Posted on 28 September 2016 by dana1981

In a new study published in the journal Environmental Science & Technology, with an accompanying app for the public, scientists at MIT compare the carbon pollution from today’s cars to the international 2°C climate target. In order to meet that target, overall emissions need to decline dramatically over the coming decades.

The MIT team compared emissions from 125 electric, hybrid, and gasoline cars to the levels we need to achieve from the transportation sector in 2030, 2040, and 2050 to stay below 2°C global warming. They also looked at the cost efficiency of each car, including vehicle, fuel, and maintenance costs. The bottom line:

Although the average carbon intensity of vehicles sold in 2014 exceeds the climate target for 2030 by more than 50%, we find that most hybrid and battery electric vehicles available today meet this target. By 2050, only electric vehicles supplied with almost completely carbon-free electric power are expected to meet climate-policy targets.

figure

Cost-carbon space for light-duty vehicles, assuming a 14 year lifetime, 12,100 miles driven annually, and an 8% discount rate. Data points show the most popular internal-combustion-engine vehicles (black), hybrid electric vehicles (pink), plug-in hybrid electric vehicles (red), and battery electric vehicles (yellow) in 2014, as well as one of the first fully commercial fuel-cell vehicles (blue). Illustration: Miotti et al. (2016), Environmental Science & Technology.

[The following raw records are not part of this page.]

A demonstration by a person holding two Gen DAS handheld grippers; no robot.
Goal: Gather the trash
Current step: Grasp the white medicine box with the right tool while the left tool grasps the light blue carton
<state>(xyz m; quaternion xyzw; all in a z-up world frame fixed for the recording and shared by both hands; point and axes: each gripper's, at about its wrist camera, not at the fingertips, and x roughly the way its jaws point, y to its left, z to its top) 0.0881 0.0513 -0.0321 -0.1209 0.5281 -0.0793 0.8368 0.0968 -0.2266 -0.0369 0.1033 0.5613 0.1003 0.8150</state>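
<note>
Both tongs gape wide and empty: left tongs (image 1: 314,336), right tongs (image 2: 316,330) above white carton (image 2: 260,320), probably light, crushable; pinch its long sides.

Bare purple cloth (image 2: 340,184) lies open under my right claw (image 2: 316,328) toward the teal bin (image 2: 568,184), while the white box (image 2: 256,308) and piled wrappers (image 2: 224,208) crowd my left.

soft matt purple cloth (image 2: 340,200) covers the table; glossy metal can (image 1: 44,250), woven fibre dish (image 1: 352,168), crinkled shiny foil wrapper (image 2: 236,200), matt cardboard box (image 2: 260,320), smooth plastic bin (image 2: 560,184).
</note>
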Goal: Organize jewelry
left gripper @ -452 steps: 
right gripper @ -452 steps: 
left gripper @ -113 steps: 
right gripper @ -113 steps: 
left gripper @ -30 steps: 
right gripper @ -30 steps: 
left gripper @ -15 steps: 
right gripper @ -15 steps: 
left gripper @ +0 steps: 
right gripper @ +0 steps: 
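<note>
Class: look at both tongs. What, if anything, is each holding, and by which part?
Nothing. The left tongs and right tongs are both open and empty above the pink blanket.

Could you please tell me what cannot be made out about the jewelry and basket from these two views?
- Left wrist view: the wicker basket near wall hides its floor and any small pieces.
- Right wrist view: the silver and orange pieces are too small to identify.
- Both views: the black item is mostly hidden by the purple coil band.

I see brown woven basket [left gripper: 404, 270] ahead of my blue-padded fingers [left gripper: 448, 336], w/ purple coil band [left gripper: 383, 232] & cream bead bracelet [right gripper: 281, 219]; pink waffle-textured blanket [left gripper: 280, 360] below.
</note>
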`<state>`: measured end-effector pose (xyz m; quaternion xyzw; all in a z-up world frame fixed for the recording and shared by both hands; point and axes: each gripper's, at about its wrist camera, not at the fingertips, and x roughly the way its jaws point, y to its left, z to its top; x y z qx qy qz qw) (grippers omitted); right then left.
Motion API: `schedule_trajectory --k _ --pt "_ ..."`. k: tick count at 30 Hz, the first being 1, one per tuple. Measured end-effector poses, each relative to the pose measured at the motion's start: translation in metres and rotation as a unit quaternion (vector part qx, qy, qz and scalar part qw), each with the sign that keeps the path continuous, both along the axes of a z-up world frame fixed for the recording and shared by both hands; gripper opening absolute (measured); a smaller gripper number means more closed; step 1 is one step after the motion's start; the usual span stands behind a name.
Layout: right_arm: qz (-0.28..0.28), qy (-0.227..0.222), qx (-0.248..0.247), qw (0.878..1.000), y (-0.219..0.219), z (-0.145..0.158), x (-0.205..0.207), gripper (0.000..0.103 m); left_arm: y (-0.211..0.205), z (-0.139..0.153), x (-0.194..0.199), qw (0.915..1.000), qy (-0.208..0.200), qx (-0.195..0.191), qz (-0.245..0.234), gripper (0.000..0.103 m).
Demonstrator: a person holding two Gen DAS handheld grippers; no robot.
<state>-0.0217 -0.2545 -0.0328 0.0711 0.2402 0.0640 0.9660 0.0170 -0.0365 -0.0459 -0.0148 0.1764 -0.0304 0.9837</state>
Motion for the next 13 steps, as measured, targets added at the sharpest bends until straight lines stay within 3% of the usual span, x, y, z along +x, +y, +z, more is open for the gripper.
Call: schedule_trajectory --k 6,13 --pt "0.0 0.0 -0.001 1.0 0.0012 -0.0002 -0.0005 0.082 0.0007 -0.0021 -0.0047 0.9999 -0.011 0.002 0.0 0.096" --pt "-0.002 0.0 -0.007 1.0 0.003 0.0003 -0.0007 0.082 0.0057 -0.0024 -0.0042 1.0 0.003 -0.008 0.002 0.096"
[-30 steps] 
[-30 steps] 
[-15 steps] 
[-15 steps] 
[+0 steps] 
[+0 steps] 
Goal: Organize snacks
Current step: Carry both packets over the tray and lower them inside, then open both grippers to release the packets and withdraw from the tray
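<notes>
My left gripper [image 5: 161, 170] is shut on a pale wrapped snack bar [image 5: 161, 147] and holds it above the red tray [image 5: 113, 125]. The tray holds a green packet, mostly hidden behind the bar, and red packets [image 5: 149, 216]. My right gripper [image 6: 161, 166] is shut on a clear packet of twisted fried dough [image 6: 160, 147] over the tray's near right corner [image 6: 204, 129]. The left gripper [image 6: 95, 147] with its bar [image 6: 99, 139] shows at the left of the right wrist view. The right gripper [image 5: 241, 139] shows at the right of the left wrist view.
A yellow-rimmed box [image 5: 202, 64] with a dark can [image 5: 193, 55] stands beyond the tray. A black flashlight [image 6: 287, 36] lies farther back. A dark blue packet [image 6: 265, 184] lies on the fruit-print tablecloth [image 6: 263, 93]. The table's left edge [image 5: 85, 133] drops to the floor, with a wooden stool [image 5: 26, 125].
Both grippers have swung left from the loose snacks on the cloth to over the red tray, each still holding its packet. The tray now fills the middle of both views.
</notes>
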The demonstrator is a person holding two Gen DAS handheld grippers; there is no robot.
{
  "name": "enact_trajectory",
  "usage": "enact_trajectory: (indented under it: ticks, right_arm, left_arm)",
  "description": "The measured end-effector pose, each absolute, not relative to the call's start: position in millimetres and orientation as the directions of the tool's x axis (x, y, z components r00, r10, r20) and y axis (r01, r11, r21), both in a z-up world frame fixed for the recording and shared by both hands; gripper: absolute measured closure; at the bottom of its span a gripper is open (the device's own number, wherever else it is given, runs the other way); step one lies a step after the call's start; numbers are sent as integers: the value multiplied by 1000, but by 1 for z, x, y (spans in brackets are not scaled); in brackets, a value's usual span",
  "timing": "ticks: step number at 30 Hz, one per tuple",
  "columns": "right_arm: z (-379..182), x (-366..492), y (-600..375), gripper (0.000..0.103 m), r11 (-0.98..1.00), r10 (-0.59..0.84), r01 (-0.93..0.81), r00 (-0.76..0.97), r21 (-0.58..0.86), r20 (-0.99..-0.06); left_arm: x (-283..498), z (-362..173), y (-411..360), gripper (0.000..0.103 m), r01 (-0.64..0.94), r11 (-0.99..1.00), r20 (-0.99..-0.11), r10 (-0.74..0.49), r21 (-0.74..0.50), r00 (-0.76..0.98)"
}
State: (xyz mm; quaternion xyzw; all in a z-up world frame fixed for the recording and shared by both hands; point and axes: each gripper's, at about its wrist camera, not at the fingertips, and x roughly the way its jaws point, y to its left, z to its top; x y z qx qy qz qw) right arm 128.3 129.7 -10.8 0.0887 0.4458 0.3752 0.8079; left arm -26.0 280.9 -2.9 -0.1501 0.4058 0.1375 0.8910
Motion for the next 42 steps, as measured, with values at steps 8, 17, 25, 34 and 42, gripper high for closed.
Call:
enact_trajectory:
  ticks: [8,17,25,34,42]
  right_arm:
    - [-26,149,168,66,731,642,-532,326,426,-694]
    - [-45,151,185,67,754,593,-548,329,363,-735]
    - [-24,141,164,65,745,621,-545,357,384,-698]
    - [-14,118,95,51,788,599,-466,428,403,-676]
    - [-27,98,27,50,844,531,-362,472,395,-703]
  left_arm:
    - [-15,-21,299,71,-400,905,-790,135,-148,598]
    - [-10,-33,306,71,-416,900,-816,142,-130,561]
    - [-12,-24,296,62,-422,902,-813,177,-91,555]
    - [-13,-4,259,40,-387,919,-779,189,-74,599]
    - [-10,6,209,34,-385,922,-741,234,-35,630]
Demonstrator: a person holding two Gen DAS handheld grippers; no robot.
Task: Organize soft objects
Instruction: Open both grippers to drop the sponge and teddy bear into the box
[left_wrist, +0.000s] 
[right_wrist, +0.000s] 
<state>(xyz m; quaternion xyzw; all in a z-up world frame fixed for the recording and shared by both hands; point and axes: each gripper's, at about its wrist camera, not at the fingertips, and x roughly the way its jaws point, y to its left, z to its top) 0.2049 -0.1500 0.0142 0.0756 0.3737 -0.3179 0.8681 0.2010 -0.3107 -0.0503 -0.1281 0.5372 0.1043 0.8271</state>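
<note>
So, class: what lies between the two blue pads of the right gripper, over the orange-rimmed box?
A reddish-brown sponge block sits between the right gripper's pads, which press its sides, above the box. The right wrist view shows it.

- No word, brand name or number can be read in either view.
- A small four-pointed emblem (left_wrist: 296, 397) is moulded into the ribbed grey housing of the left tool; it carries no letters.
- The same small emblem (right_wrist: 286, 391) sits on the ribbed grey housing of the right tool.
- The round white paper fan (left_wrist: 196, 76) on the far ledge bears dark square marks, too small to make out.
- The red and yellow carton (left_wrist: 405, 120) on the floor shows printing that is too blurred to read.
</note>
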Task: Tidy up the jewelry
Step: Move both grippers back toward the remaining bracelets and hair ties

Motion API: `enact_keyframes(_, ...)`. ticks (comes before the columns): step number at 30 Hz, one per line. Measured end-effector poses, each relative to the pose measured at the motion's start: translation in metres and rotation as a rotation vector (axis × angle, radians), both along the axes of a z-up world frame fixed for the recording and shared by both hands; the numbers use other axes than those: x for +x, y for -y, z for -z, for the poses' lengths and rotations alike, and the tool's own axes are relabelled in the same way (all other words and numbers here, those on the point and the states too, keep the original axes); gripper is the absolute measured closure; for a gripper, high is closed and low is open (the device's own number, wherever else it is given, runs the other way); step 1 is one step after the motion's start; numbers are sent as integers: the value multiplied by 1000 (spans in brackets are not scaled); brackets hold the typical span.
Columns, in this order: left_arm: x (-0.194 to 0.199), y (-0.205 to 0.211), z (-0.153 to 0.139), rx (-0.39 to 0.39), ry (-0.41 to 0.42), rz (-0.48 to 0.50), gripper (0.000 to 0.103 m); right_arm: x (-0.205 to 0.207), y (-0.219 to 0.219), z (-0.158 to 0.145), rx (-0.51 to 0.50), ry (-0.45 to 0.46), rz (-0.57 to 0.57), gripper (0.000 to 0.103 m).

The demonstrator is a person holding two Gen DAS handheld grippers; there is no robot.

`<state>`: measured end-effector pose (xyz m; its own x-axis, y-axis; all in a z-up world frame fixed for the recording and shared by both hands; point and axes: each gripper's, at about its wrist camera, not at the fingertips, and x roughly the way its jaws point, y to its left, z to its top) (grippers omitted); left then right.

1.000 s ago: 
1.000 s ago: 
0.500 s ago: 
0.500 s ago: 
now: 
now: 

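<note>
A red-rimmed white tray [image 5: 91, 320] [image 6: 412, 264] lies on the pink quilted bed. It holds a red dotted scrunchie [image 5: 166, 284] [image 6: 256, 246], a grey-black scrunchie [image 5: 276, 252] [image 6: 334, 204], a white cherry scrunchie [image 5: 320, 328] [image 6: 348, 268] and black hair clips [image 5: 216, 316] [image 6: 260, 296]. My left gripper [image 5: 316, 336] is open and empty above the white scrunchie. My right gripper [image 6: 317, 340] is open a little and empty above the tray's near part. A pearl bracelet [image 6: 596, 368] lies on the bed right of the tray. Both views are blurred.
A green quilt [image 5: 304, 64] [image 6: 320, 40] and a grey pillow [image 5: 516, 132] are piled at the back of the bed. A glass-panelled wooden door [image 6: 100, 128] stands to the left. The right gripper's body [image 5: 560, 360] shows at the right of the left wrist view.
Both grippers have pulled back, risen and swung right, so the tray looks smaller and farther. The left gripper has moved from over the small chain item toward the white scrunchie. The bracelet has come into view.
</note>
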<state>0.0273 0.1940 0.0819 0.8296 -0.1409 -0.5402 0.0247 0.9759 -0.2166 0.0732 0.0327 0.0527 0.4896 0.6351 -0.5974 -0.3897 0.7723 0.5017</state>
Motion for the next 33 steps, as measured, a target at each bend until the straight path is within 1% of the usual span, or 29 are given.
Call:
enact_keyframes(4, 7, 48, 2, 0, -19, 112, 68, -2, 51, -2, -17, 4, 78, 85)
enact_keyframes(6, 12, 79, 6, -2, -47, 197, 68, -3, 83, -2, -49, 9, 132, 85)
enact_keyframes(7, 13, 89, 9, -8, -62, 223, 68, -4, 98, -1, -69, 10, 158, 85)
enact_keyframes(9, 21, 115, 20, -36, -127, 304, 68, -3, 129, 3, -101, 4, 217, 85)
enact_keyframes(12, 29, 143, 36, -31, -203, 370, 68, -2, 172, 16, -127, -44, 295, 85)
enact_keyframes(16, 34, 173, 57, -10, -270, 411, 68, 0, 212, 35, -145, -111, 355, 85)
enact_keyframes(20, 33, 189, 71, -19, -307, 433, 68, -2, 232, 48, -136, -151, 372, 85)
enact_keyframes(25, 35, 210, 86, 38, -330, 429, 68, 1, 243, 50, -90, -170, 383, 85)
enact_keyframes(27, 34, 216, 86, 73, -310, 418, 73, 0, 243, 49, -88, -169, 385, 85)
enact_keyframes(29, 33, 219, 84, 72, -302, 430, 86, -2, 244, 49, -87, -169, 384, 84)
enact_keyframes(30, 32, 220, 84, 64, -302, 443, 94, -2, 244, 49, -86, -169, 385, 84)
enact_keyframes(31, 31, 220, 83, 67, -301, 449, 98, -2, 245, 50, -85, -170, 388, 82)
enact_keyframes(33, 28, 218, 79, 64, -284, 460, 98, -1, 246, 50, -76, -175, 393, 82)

The MIT app allows consumers to check how their own vehicles – or cars they’re considering purchasing – stack up on the carbon emissions and cost curves. As co-author Jessika Trancik noted,

One goal of the work is to translate climate mitigation scenarios to the level of individual decision-makers who will ultimately be the ones to decide whether or not a clean energy transition occurs (in a market economy, at least). In the case of transportation, private citizens are key decision-makers.

How can electric cars already be the cheapest?

The study used average US fuel and electricity prices over the decade of 2004–2013 (e.g. $3.14 per gallon of gasoline and 12 cents per kilowatt-hour), and the app allows consumers to test different fuel costs. The lifetime of a car is estimated at 14 years and about 170,000 miles. As co-author Marco Miotti explained,

We use parameters that reflect the U.S. consumer experience when going to buy a new car.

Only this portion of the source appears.